Out-Law News 3 min. read

Commission changes CRD IV to ease remuneration burden on smaller banks


The European Commission aims to reduce the administrative burden of remuneration rules on smaller, less complex banks and investment firms subject to the Capital Requirements Directive IV (CRD IV) as part of a suite of amendments to the CRD IV and other EU rules.

Rules on deferral of remuneration and on remuneration using instruments, such as shares, will be changed, the Commission said.

Remuneration expert Graeme Standen of Pinsent Masons, the law firm behind Out-Law.com said: "As we hoped, the Commission has accepted the European Banking Authority (EBA)'s proposals to ensure that smaller firms and less highly paid 'identified staff' will generally continue to be able to escape certain detailed rules about bonus pay on proportionality grounds."

The rules currently require a proportion of bonus pay to take the form of shares or similar instruments, and be deferred for at least three to five years. All discretionary pension benefits for leavers who are not yet retired must also be held by the employer in that form for at least five years.

Smaller, less complex firms will no longer be subject to these rules unless national regulators insist that particular firms or staff members should be covered by the rules.

Listed firms will be also able to make use of share-linked instruments rather than only shares to comply with the requirement to deliver a proportion of bonus pay in the 'form of instruments'.

Standen said: "The flip side of the proportionality amendments is that it seems that the general remuneration proportionality allowance in the amended Directive will now have to be interpreted as the EBA and Commission believed it should be already. That interpretation differed from the way in which proportionality had been previously applied under CRD III, and at first under CRD IV, and also from the continuing views of some firms, national regulators and advisers who thought that the unamended CRD IV proportionality provisions authorised the complete derogation from some detailed rules by some smaller and / or less complex firms."

"Also, as expected, the amendments will not allow any firm or identified staff to escape the CRD IV bonus cap on proportionality grounds," Standen said.

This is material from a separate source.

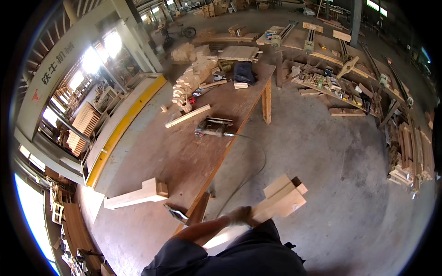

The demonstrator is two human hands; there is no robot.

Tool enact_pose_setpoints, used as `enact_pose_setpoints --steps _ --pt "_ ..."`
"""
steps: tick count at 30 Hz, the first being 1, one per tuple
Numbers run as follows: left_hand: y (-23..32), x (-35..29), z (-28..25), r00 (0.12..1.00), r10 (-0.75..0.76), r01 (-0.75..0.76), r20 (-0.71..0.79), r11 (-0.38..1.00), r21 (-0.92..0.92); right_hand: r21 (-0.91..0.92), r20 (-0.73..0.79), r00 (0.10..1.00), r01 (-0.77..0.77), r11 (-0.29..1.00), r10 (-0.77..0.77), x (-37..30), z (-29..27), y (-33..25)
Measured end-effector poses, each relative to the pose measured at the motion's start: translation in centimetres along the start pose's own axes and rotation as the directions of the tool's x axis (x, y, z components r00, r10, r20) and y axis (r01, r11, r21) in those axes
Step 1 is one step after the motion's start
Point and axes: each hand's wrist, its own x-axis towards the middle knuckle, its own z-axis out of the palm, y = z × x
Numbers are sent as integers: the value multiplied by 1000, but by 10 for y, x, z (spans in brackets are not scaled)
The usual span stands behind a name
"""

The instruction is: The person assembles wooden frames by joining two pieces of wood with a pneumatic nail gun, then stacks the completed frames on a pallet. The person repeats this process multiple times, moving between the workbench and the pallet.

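My left hand (239, 216), which seems to be gloved, grips a pale wooden leg (278, 202) with a thick blocky end, held in front of my body beside the workbench. The leg's narrower part runs back under my forearm. My right hand does not show. On the workbench (184, 152) lies a similar wooden leg (142, 195), left of my arm. A dark-framed object (176, 214) I cannot make out sits at the bench edge nearest my arm. Farther along rest a nail gun (212, 126) and a wooden strip (188, 116).
An air hose (264, 158) hangs from the nail gun past the bench edge. Stacked wooden pieces (193, 80) and a dark cloth (244, 72) occupy the far end. A large machine frame with a yellow edge (124, 129) stands left. Cluttered clamp benches (331, 87) and piled timber (407, 152) line the right.
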Motion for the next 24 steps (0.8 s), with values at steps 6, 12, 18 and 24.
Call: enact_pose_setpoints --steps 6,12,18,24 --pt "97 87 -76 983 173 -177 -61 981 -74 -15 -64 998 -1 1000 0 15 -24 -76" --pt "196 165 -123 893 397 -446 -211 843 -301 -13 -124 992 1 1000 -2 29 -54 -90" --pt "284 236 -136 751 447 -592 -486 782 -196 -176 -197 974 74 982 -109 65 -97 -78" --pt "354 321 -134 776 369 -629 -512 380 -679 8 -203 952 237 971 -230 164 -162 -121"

The 'bonus cap' applies to senior staff, and is set at 100% of the individual’s salary or up to 200% where member states permit and shareholders agree. The UK's Prudential Regulation Authority (PRA) has consistently objected to the introduction of a bonus cap as counter-productive, arguing that it will drive up fixed pay and therefore banks' fixed costs.

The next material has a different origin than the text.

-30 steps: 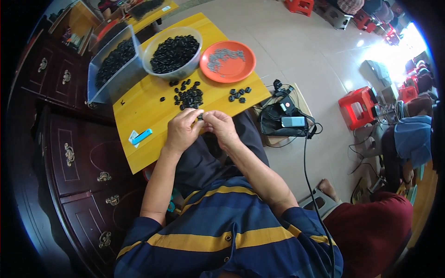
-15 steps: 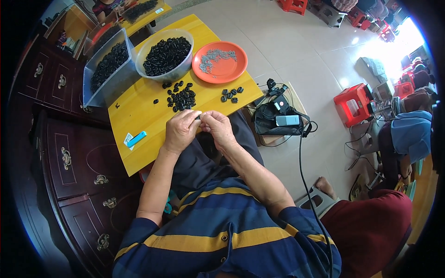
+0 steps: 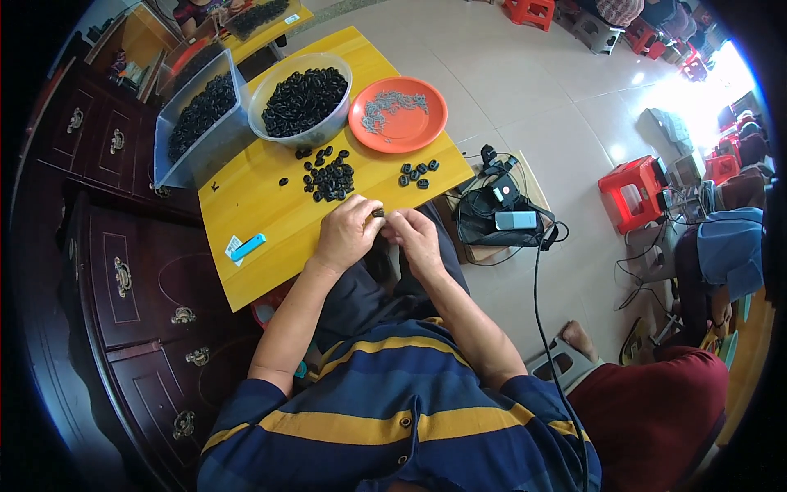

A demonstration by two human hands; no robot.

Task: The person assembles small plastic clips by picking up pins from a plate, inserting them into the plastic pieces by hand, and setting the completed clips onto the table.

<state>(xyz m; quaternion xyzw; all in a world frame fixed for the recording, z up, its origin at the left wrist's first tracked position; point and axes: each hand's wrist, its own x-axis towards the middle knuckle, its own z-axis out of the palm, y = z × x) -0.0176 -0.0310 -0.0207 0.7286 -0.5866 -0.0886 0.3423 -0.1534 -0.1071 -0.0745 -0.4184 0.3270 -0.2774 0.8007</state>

Standen said: "The PRA has previously stated emphatically that it would not comply with the EBA and Commission's interpretation of the original CRD IV provisions, and intended to continue to permit derogations from the bonus cap on proportionality grounds in appropriate cases. That amounted only to defiance by a national regulator of revised EBA guidelines that were mandated by CRD IV, rather than a breach of CRD IV itself, and is arguably permitted by the original wording in CRD IV."

"However, the amended text appears to give the PRA far less scope to continue to allow any proportionality derogations from the bonus cap, and could have the result that all UK firms and identified staff must comply with the bonus cap at some point in the future, depending on the date and terms on which the UK leaves the EU," Standen said.

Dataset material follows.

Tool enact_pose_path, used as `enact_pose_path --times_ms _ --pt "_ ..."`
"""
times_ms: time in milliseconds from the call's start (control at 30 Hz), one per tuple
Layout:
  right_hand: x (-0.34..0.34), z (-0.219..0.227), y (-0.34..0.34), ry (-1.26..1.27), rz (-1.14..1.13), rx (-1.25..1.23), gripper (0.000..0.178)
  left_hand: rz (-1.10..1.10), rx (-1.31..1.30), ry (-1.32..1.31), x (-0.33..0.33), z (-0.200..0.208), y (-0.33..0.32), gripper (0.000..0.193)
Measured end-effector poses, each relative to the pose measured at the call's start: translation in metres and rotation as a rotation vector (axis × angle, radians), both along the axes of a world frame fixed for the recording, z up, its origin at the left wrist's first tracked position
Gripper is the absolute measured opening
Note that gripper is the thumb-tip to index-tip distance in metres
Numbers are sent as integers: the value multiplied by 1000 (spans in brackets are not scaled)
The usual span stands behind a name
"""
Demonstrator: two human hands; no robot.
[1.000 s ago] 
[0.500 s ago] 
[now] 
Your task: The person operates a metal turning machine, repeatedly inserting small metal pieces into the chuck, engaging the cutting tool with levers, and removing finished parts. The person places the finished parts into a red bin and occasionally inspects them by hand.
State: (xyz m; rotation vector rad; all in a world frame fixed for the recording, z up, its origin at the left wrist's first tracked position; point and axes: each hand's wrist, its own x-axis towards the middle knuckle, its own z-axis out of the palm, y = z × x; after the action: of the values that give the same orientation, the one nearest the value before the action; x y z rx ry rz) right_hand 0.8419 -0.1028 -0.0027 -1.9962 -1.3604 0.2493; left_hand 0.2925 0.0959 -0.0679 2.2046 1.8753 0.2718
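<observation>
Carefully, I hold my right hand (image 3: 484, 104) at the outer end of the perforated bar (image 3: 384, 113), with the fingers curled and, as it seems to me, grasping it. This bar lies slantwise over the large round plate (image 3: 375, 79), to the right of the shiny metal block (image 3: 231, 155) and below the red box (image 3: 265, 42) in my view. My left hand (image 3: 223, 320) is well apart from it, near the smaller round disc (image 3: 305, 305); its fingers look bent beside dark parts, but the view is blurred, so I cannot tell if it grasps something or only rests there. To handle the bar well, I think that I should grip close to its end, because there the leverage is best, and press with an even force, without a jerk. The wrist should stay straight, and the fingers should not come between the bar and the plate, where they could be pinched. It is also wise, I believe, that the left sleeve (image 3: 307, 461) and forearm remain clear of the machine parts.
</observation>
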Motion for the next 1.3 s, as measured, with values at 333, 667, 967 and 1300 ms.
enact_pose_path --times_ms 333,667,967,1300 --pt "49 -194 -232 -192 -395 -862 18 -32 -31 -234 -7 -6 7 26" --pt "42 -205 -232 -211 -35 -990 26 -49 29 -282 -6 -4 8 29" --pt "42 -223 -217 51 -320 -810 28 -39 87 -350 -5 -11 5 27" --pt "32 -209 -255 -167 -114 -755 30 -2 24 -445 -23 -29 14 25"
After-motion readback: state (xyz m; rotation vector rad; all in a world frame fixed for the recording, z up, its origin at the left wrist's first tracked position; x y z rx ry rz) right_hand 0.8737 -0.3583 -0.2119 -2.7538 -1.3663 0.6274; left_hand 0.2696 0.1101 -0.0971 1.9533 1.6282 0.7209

"Firms and advisers will be keen to hear from the PRA what position it will take on compliance with the amended Directive, once it comes into force and the UK has transposed it into domestic law," he said.

"As the original CRD III remuneration rules, including similar allowances for proportional application, were the ancestors of remuneration rules in other Directives applicable to certain types of financial sector firm, affected firms and advisers will also be keen to learn whether the Commission also plans to amend those rules, and, in the meantime, how relevant EU regulators might update their guidance on proportionality issues under those Directives," Standen said.

"New EBA guidelines on sound remuneration policies under CRD IV are due to come into force on 1 January 2017, and are based on proportionality continuing to work broadly as these proposed amendments suggest. While the Commission's proposals have not yet been considered by the Council of Ministers and European Parliament, and strictly CRD IV remains in force in its unamended form, the publication of the proposals at least provides affected firms and regulators with greater clarity and confidence about how the CRD IV remuneration rules will be applied within the UK from that date," he said.